Posted by on 3. May 2016

My North TNF Race Experience. – Photo by Jose Ramizarez

Breaking Boundaries! That’s what #TNF100Ph2016 is all about.  It may be your first chance at trail at 11K or a stronger 22K run.  It may be testing the limits of your endurance with the 50K and 100K categories.  This is why we keep coming back to this torturous race. It’s to break boundaries and to push ourselves beyond our limits.

Read About:

The North Face

The TNF Tradition Continues…

The North Face 100 is among the toughest trail races in the country and yet weekend warriors like me wouldn’t pass up the chance of being a part of the thrill of the trail.  It’s where lifelong stories are made and those who brave the challenges end up to be much tougher.  It is pushing your mental and physical limits to adapt to the constantly evolving and oftentimes, uncontrollable nature of the outside environment. It is about always being ready to explore, and that is what The North Face is all about.  Baguio and Benguet’s terrain are among the most scenic and toughest trails you’ll ever encounter with its pine-rich forest reserve and its unlimited uphills. It challenges endurance runners through several distance ranging from 50 and 100 kilometers for endurance runners and 11K and 22K for the rest.

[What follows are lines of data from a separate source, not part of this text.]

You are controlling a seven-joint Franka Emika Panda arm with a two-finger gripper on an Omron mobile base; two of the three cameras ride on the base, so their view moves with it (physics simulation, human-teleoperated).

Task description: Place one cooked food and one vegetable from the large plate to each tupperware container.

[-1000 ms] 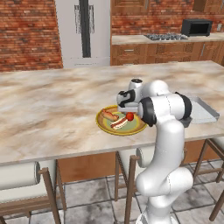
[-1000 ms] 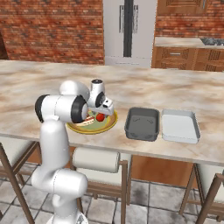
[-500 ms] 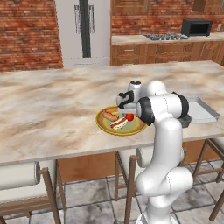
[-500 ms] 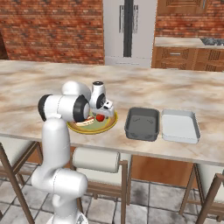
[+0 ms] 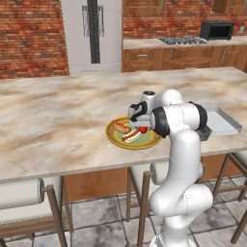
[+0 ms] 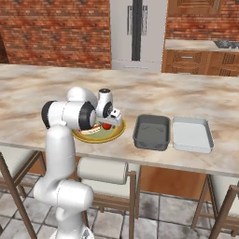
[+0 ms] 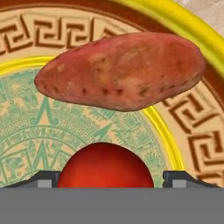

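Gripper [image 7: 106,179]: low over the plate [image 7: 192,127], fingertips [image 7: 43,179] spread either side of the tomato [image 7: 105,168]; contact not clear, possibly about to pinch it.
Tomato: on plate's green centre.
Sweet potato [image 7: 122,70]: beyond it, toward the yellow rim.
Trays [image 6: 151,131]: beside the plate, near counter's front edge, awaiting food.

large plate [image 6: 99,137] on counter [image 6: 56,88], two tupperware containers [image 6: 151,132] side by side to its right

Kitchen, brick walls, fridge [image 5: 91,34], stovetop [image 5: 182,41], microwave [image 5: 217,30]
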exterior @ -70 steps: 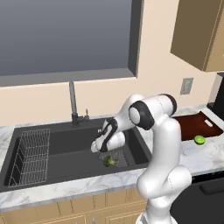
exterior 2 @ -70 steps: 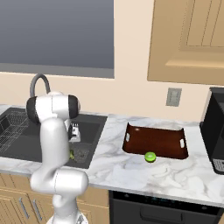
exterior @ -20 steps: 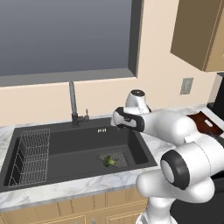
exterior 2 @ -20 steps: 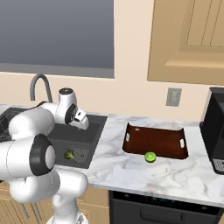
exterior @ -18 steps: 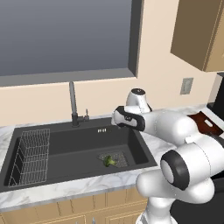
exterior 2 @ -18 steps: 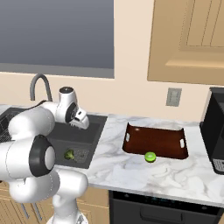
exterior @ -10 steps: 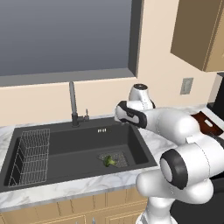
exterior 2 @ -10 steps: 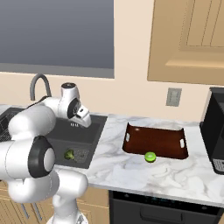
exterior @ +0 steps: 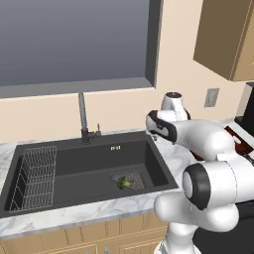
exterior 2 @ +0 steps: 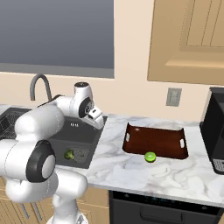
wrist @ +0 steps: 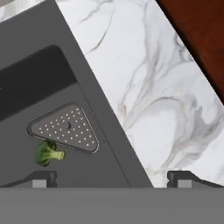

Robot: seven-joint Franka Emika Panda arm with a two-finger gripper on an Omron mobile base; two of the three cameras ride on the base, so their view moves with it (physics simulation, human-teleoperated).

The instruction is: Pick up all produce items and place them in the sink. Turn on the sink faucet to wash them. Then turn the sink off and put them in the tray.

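A wire rack (exterior: 34, 174) sat at the far left of the sink (exterior: 74, 163), a matte black basin set into a white marble counter (exterior 2: 175, 175) beneath a large grey window (exterior: 74, 42) in a beige wall. The dark faucet (exterior: 83, 119) rose from the back rim at about twelve o'clock of the basin, its small lever just to its right. On the basin floor lay the triangular mesh drain (wrist: 65, 127), and the broccoli floret (exterior: 122, 183) rested at its edge, touching it at roughly seven o'clock in the hand view. The gripper (wrist: 111, 177) hung above the sink's right rim with its jaws spread wide and nothing between them, one tip over the basin, the other over marble. Further right the reddish-brown tray (exterior 2: 135, 144) lay flat on the counter, and the lime-green fruit (exterior 2: 150, 157) sat at about six o'clock of it, at its front rim. A wall outlet (exterior 2: 173, 96) was fixed above the tray, wooden cabinets (exterior 2: 188, 39) hung overhead, and a black appliance (exterior 2: 214, 131) stood at the far right.
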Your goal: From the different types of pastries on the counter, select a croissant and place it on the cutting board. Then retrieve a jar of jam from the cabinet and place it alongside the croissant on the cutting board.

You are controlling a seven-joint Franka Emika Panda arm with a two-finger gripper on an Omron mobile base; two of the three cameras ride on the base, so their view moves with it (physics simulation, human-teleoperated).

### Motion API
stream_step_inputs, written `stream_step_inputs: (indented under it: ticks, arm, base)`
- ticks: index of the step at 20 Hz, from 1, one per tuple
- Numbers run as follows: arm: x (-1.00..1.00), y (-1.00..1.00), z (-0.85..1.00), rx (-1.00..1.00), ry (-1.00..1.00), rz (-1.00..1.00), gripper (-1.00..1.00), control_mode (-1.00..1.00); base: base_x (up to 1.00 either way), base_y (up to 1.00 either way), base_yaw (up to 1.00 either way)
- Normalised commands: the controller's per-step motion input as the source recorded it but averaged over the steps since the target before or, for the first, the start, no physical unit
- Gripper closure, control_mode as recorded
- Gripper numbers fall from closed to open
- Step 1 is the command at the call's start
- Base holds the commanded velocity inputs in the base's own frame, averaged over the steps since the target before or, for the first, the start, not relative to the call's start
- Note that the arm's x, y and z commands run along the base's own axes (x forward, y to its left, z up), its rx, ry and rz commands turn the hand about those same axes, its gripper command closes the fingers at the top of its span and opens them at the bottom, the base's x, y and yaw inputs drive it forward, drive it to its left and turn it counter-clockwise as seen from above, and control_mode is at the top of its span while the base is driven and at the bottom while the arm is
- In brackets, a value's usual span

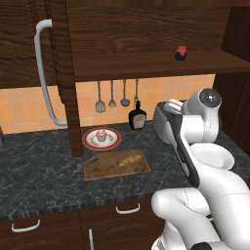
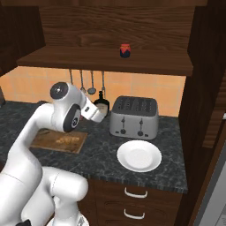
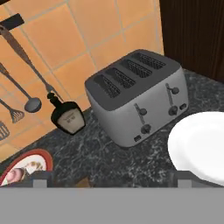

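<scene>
croissant [image 1: 130, 159] sits on the cutting board [image 1: 105, 169], so pastry step looks done. jam jar [image 1: 181, 52] is up on the open cabinet shelf [image 1: 146, 67], near its right end, well above the toaster [image 2: 134, 117]. gripper [image 3: 109, 178] hangs over the counter [image 1: 39, 171] betw. toaster and black bottle [image 3: 68, 116]; jaws apart, empty. risk: tiny jar gets nudged backward or tips if approach is off, or arm clips the shelf edge going up.
</scene>
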Motion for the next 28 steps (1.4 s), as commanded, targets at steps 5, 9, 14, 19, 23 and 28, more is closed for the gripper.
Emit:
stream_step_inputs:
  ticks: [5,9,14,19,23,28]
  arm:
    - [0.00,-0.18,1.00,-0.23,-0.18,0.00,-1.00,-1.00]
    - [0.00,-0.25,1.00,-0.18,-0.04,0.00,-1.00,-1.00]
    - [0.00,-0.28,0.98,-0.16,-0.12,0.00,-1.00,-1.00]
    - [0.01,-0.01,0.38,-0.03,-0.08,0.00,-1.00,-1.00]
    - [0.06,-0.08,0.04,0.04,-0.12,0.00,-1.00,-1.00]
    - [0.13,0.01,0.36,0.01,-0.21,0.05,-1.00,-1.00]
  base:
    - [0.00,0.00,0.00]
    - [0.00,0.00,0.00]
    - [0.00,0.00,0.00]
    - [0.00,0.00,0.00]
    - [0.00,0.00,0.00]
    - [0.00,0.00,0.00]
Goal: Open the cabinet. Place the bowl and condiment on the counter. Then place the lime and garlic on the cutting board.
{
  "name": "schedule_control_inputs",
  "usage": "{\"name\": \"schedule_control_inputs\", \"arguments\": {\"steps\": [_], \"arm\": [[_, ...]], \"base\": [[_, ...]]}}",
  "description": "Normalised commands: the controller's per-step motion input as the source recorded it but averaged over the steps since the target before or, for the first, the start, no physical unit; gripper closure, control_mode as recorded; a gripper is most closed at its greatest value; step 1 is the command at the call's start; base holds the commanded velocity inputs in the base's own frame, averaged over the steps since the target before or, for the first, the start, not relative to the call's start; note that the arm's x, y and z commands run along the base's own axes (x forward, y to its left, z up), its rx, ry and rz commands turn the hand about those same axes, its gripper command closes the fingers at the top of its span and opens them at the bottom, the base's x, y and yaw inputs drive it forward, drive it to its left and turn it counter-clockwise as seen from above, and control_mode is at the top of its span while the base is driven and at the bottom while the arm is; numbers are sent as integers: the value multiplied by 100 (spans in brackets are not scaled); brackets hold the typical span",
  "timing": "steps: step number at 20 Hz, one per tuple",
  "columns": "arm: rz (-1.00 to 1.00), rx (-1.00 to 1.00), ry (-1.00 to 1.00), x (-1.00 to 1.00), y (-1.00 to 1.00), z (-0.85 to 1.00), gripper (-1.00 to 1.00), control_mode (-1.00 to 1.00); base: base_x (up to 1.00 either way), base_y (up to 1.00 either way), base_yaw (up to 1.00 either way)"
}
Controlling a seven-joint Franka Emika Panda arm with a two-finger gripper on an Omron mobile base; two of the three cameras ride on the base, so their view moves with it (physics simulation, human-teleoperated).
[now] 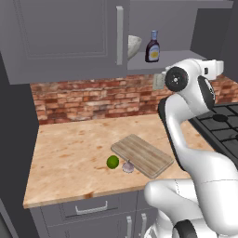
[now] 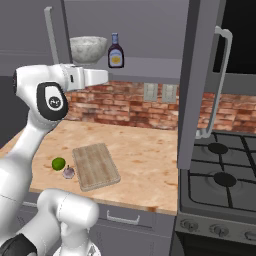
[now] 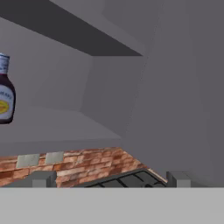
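Observation:
The cabinet (image 1: 65, 37) has its left door shut and its right door (image 2: 196, 85) swung out toward me. On its shelf stand the marbled bowl (image 2: 88, 48) and, to its right, the dark condiment (image 2: 116, 51) bottle. My gripper (image 3: 111, 180) is open with nothing between its fingers; it hangs in front of the open cabinet, just below shelf height and right of the condiment (image 3: 5, 89). On the counter (image 1: 69, 158) lies the cutting board (image 1: 142, 155), with the lime (image 1: 112, 161) and garlic (image 1: 128, 167) touching its near-left edge, off the board.
A black gas stove (image 2: 225, 185) adjoins the counter on the right, under the open door. A brick backsplash (image 1: 88, 100) with outlets (image 2: 161, 92) runs behind. Grey drawers (image 1: 90, 208) sit below the counter's front edge.

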Motion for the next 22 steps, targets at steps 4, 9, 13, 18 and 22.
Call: {"name": "schedule_control_inputs", "arguments": {"steps": [4,9,13,18,22], "arm": [[10,6,0,0,71,0,-100,-100],[12,6,-1,0,63,0,-100,-100],[13,8,-1,0,56,0,-100,-100],[16,10,-3,0,50,0,-100,-100],[17,10,-5,0,47,0,-100,-100]], "base": [[0,0,0],[0,0,0],[0,0,0],[0,0,0],[0,0,0]]}}
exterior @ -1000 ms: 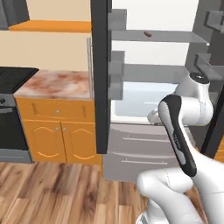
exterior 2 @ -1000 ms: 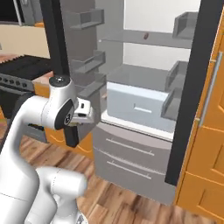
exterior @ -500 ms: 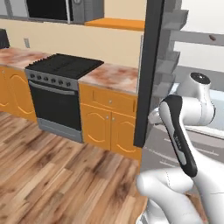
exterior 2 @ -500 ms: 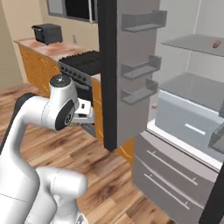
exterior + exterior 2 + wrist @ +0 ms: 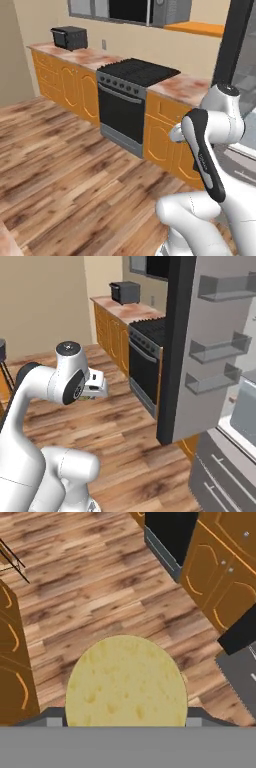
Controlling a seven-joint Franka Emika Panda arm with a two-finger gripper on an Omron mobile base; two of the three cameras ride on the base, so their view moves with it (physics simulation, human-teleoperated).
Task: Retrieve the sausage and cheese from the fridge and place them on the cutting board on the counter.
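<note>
We've got one cheese (image 5: 126, 681), a pale-yellow pitted round, sitting low in the middle of the hand view, pinched in our hand (image 5: 125, 722) with the jaws spread wide around it. Above it in that view lies open wooden floor (image 5: 90, 577), plenty of room across the upper left, with orange cabinet doors (image 5: 225, 577) crowding the upper right and another orange cabinet along the left edge. In the left base view we count one black stove (image 5: 131, 97) at centre, one dark toaster (image 5: 70, 37) at upper left on the marbled bench (image 5: 87, 57), and one microwave (image 5: 145, 9) along the top edge; bare floor fills the lower left. In the right base view the fridge (image 5: 200, 356) door stands open at the right, its black edge running top to bottom, with three door bins (image 5: 217, 353) stacked on it, and clear floor spreads between our arm and the stove.
</note>
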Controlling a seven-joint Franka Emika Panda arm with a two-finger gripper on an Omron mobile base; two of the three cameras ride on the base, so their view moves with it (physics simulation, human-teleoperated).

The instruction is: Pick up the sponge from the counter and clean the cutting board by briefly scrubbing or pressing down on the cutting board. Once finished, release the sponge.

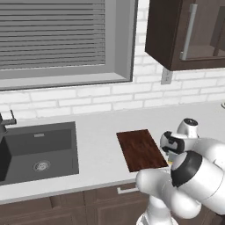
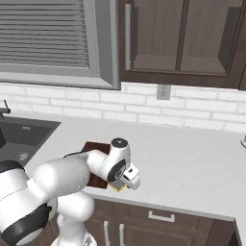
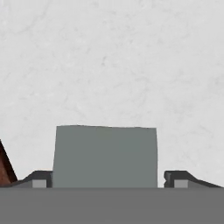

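Observation:
The sponge [image 3: 105, 155] shows its grey-green top between my gripper's [image 3: 109, 179] two fingertips, which stand on either side of it with a thin gap on the right. The gripper is open around the sponge. In the right base view the hand is low over the counter [image 2: 192, 163], and the sponge's yellow layer [image 2: 117, 187] peeks out below it near the front edge. The dark reddish-brown cutting board [image 1: 140, 149] lies just left of the hand, mostly hidden by the arm in the right base view [image 2: 94, 180], a sliver in the hand view [image 3: 4, 168].
A dark grey sink basin [image 1: 39, 149] with a faucet [image 1: 6, 121] lies left of the board. A wall outlet [image 2: 163, 91] and dark upper cabinets [image 2: 178, 33] are behind. The counter's front edge runs close beside the sponge.

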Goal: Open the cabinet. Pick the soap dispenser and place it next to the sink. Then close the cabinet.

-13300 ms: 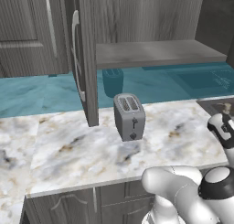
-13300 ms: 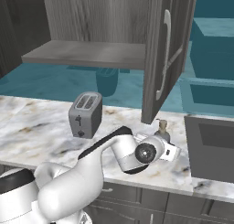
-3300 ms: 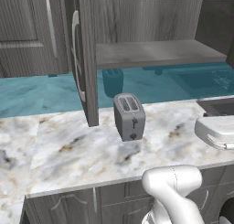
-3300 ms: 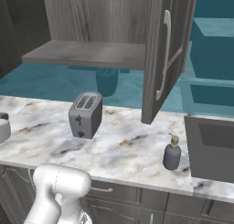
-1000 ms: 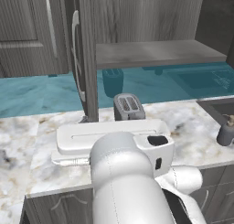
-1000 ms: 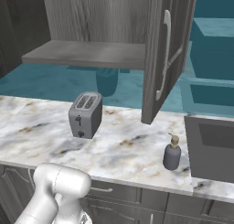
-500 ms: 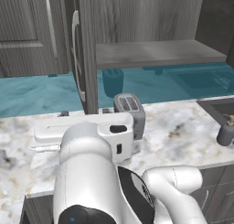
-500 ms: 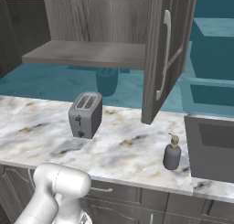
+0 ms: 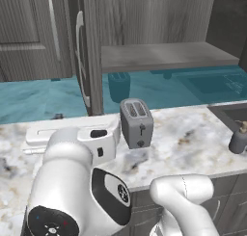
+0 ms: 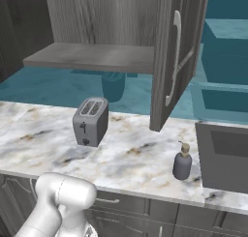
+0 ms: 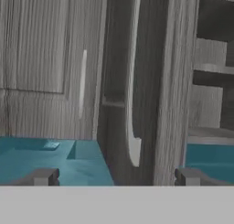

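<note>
Both doors of the cabinet (image 9: pixel 90 52) stand swung out, and its shelf (image 10: pixel 92 57) is bare. In the hand view the left door's silver bar handle (image 11: pixel 134 104) rises straight ahead, a short way beyond my gripper (image 11: pixel 115 176). The gripper is open, its fingertips (image 11: pixel 42 176) wide apart with nothing between them. My white forearm (image 9: pixel 72 134) stretches left across the counter in the left base view. The soap dispenser (image 10: pixel 182 162) stands upright on the marble beside the left rim of the sink (image 10: pixel 225 156); it also shows as the soap dispenser (image 9: pixel 238 139) at the right edge.
A grey two-slot toaster (image 9: pixel 136 122) stands mid-counter below the shelf. The right door (image 10: pixel 177 57) juts out over the counter near the sink. A closed neighbouring cupboard door (image 11: pixel 41 58) lies left of the open one. Teal backsplash runs behind.
The arm has swung further left across the left base view, towards the left door. The soap dispenser, toaster and doors have not moved.
</note>
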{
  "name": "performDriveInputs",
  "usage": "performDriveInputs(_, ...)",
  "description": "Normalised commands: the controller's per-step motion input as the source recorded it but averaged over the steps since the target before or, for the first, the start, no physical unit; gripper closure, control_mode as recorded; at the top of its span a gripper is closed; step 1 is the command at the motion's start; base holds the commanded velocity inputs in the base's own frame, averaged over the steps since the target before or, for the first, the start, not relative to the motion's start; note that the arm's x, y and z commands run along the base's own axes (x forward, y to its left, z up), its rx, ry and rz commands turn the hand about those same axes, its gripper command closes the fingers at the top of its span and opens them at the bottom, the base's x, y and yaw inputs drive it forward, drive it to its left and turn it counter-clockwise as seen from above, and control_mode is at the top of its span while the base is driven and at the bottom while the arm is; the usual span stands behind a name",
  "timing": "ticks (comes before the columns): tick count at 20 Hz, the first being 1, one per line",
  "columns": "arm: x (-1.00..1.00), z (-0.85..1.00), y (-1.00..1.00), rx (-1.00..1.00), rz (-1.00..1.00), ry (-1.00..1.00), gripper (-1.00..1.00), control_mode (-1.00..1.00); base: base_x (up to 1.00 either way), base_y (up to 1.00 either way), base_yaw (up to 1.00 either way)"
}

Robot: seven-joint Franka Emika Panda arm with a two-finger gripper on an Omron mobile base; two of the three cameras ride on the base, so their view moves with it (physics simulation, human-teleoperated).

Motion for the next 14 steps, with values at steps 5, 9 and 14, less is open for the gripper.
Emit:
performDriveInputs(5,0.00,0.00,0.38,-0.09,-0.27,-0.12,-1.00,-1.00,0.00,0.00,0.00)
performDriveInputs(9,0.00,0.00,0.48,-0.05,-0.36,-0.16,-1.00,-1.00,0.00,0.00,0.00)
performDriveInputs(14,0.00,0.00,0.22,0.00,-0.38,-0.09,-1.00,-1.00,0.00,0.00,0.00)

The North Face has also launched the outdoor training regimen that will harness the athlete’s mental and physical agility, strength, balance, and core power like never before. Because the outside elements can be unpredictable and extreme, it is imperative that the practitioner uses apparel that gives superior breath ability and durability that complements their training.  For trails as tough as this, The North Face has developed its Mountain Athletics line that applies technology specifically suited for the outdoors, making its wearer Get Better and Go Further in their outdoor training

TNF 100 is among the most important trail event in the country and in the region.  This is one of the reasons I never dare miss it.  What makes this edition special for me was the effort I had to put into it just to make it to the starting line.  It was a busy week for me as I had to squeeze in a 3-day Singapore business trip before eventually rushing my way to the event last April 30 coming from a plane ride from Singapore and a Bus Ride from Manila.  It was exhausting just trying to catch the event but Baguio is my home court and I wouldn’t dare miss this one.

Race Route and Elevation Profile

Race Map powered by Suunto Ambit 3 Sports.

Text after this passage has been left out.